16 October 2009

you, him and glee.

YOU.

Two days ago, you called me. I was surprised. With all your BS, i never thought you would ever have the guts to call me again. But you did. Upon seeing your name on my phone when you called, I did not want to answer your call. For the reason of suspicion from my dad, I accepted the call because my dad noticed that it was a phone call and not a text message (What would he think if I rejected the call right?). I did not want to speak to you. Not at all, because frankly, we have nothing to talk about and I got nothing to say to you, mister. Hearing your voice, irritated me, I'm sorry (That sorry was for being rude, not for me being irritated and annoyed at you). I felt guilty for feeling that but I am not apologetic about it. I still think you are a one big piece of shit that deserve nothing of my time unless you get your act straightened out.

HIM.

I had been meaning to share my thoughts about this since that day but I was super pissed at him that I reached the point of not really wanting to talk about it, reached the point of me disliking him. And reached the point that I confessed (Oh yeah, that CONFESSION. Just a little bit of that. I'm sorry that I even liked you way back... That kind of crap. Oh gosh.) But since it has been over since what, 2 weeks? I'll dish up what happened in my rational and 'un-annoyed' state.

To cut the story short, things were blown out of proportion with him misunderstanding me, what I said and what happened that led to us exchanging 'not-so-nice' words. No vulgarities, just offending terms from him and hateful way of explanations from me. I believe I was more mad and argumentative (Ako pa, di ako magpapatalo! Lalo na kung alam ko na tama ako at wala akong ginagawang mali.) than him because he went out of the line. But since that day, I no longer want him. With that attitude, HELL TO THE NO. Even if I like him that much, I wouldn't allow him to step on me or say things to me just like that. NO. He has no right to talk to me like that. He will never be in the position to say to me things like that. He wasn't actually supposed to talk to me like that but he was narrow-minded, what can I do? I reached the point that I don't want to talk to him and I don't care if we won't be able to talk again. In a snap, the 'residual' feelings that I have for him was gone in a snap. I hated him. He said sorry and apologized but I know it was only for the 'offending' statement, not for the fact that we are actually arguing about it when frankly, we shouldn't have to in the first place. if it wasn't for his narrow mind...

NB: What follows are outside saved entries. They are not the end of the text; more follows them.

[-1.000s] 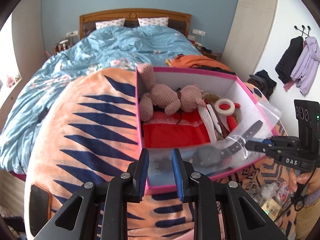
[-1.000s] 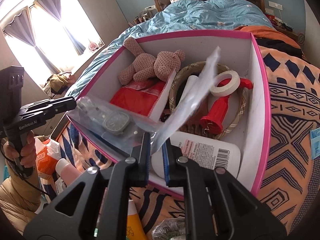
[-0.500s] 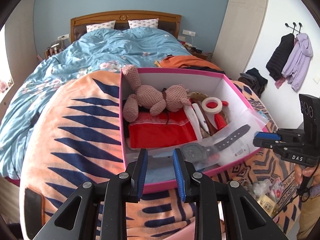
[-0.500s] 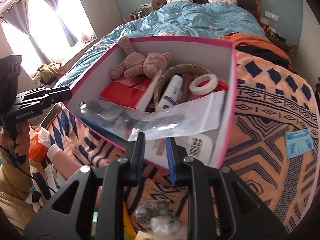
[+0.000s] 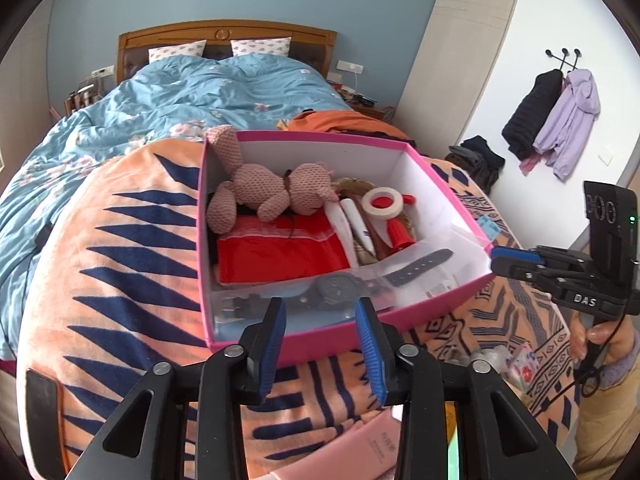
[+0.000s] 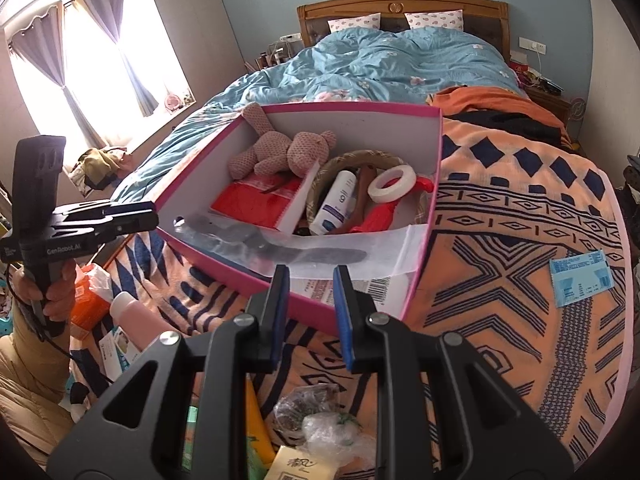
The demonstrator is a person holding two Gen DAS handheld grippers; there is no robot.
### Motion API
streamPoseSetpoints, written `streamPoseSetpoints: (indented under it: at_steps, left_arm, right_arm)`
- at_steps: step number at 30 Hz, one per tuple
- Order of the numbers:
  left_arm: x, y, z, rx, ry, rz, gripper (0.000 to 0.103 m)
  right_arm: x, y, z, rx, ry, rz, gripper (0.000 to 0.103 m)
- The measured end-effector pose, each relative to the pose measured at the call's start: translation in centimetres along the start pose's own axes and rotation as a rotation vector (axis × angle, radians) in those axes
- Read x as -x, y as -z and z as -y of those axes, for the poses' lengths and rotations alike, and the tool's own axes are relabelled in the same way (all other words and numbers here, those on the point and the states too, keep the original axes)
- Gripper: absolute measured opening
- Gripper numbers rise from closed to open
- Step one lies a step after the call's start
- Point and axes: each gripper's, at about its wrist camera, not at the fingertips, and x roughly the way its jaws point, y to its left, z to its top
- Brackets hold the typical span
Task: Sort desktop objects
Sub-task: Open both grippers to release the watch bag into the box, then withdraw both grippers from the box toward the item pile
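A pink box (image 5: 202, 240) stands on the patterned blanket and holds a knitted bear (image 5: 272, 192), a red cloth (image 5: 280, 252), a tape roll (image 5: 383, 200) and a white bottle (image 6: 336, 200). A clear bag with a black watch (image 5: 340, 290) lies flat inside along the box's near wall, and it also shows in the right wrist view as the bagged watch (image 6: 256, 240). My left gripper (image 5: 320, 344) hovers just in front of that wall, its jaws opening with nothing between them. My right gripper (image 6: 312, 312) is open and empty at the box's near right corner.
The orange and navy blanket (image 5: 120, 260) covers the bed's foot. Loose items lie near me: a pink bottle (image 6: 132, 320), an orange pack (image 6: 88, 304), a crumpled plastic bag (image 6: 320, 416) and a blue packet (image 6: 580, 280). A dark phone (image 5: 40, 400) lies at the far left.
Both grippers let go of the clear bag, which dropped flat into the box. Both pulled back from the box, and the left jaws spread wider.
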Motion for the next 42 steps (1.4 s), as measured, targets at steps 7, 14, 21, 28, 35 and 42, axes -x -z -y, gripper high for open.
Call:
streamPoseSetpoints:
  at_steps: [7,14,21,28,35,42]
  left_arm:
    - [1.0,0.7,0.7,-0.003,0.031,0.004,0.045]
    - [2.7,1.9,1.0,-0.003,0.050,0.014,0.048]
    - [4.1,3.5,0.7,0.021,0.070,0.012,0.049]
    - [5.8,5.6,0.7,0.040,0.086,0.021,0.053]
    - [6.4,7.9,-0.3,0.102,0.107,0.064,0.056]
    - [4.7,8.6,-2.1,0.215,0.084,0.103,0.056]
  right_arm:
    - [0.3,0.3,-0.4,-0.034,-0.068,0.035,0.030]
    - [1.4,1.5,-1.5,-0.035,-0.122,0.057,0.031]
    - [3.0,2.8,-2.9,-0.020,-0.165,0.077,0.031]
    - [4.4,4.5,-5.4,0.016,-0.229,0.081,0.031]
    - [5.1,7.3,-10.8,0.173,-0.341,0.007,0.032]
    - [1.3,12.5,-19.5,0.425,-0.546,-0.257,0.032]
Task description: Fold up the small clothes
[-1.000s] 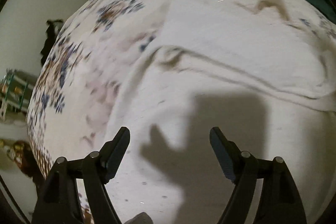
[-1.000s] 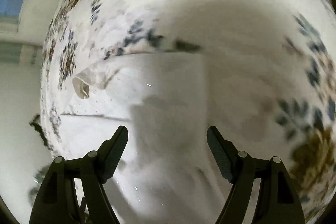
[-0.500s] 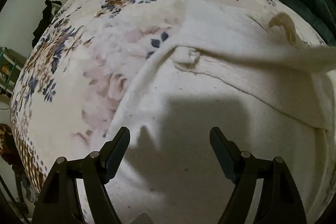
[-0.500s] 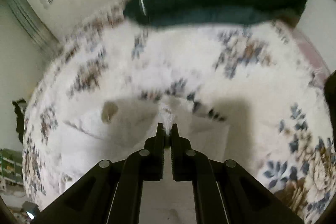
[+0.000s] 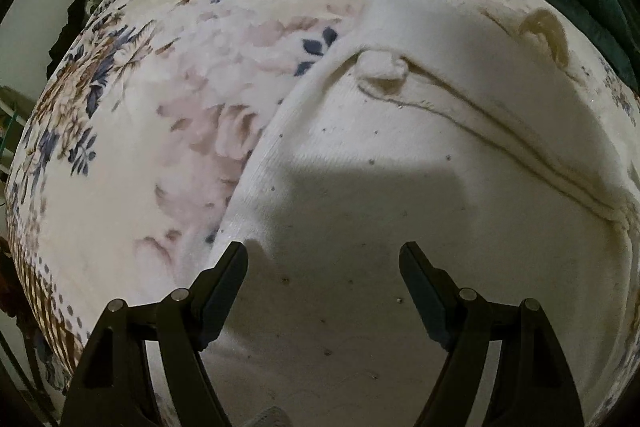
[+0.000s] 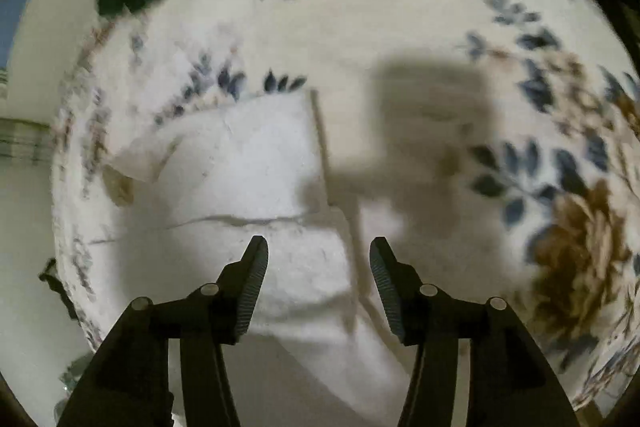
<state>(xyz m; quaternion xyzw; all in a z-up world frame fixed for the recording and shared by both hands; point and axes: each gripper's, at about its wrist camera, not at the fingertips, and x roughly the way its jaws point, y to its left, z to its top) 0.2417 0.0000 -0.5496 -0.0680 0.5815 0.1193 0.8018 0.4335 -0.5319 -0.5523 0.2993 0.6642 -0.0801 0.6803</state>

Then few days after that incident, I saw him over YM. I wasn't mad or irritated at him at that point. I just didn't care. With me laying 'it' out there and him hearing and experiencing my argumentative side, I believe he hated me too. I made him shut up? (Haha) Men hate women who argue and are good in arguments (Well, sorry. I don't back down easily especially when you are hitting me below the belt). So I tried to talk to him over YM. I just wanted to know if we were okay or if he was cursing me behind my back (Haha). He replied. Had a small 'civil' conversation, not the way we usually, oops strike that, not the way we USED TO talk. I don't know if he was faking it or if he still hated me or he doesn't want to talk to me. I really didn't mind but we're okay. I think.

Then I heard he was graduating already so I texted him last night to extend my congratulatory remarks. To my surprise, I got a text message from him this early morning. I thought he wouldn't reply. It was a cold thank you message. So yeah, maybe we are okay. We will just never be back to how we were.

I thought only my feelings for you was murdered that led to its death, I guess our friendship also had the same luck.
:( Oh well.

GLEE

I had been religiously watching the show Glee and it had me wondering, WHERE WAS I WHEN GOD SHOWERED THE TALENT IN SINGING ?! Hahaha.

But it had me thinking of enrolling for voice lessons. I DO NOT INTEND TO BE A GREAT SINGER, I just want to have a voice for singing that is pleasant to the ears. Hahaha.